Dreamers And Agents

Food for Thought

Each of us is born as either a dreamer or an agent; I told Robert as we ate onigirazu at Tompkins Square Park. During the first year at the School of Visual Arts, everyone, regardless of major, took the same foundational classes. Towards the end of the year, I noticed that we naturally divided into two groups. As we began asking each other what we were going to major in, I realized that everyone on my side was choosing fine arts. It must be a deeply ingrained drive, not a learned choice, perhaps astrological.

I had originally applied as a graphic design major, but my friends persuaded me to switch. I’m glad I switched, but as I got older, I became increasingly convinced that I was born an agent, not a dreamer. That is the key difference between fine arts majors and commercial arts majors.

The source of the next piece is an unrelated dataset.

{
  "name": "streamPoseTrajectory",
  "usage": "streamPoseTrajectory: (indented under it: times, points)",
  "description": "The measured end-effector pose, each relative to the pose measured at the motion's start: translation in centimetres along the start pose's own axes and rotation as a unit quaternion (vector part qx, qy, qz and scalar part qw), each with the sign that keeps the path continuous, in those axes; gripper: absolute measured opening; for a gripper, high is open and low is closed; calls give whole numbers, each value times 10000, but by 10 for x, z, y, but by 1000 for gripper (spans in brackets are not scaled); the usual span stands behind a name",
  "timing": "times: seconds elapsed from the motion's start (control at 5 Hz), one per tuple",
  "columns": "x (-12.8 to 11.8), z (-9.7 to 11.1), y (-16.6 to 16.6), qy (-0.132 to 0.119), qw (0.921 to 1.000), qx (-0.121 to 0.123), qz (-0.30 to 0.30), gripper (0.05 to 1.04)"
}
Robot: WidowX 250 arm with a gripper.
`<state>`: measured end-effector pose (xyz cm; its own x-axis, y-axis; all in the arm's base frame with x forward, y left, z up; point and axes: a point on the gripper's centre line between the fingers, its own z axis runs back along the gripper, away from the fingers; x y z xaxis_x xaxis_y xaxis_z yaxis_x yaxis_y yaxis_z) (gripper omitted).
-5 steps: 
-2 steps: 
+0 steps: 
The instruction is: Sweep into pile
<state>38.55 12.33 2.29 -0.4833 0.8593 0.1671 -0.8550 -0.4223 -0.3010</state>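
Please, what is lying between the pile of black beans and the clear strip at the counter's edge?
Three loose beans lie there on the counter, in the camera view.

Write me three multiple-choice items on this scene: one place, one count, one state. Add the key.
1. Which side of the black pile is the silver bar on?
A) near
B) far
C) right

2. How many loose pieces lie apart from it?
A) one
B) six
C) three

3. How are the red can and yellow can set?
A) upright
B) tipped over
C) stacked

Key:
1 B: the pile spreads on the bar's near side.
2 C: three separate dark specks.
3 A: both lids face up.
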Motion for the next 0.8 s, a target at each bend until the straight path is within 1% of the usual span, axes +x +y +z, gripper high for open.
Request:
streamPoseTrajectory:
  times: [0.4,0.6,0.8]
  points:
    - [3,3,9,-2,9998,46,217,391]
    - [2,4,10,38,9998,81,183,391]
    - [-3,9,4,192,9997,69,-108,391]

If you love helping people, you are an agent. Take, for instance, Mother Teresa; if you told her to stop helping other people and spend a year just doing something for herself, she wouldn’t know what to do. I often stick my nose into other people’s problems and annoy them. I love giving unsolicited advice.

Dreamers, on the other hand, live for themselves. Most fine artists make terrible graphic designers because they never bother learning how to make something that pleases others. They only know how to make things that please themselves. I’ve known many successful fine artists who couldn’t draw to save their lives.

I told Robert that, even when I write, I have someone in mind for whom I’m helping articulate something. I’ve acquired many skills because being competent allows me to help others. If I cared only about myself, I wouldn’t need all these skills. Many agents don’t use their skills for themselves. Robert is a writer, but he said he couldn’t write for a living because he only knows how to write for himself.

I happen to know a lot of dreamers because I went to art school, but much of the business world consists of agents. Teachers and scientists are agents, too. Dreamers are relatively rare, but without them, agents could serve no purpose in life. Someone has to bring something into the world where there is no need.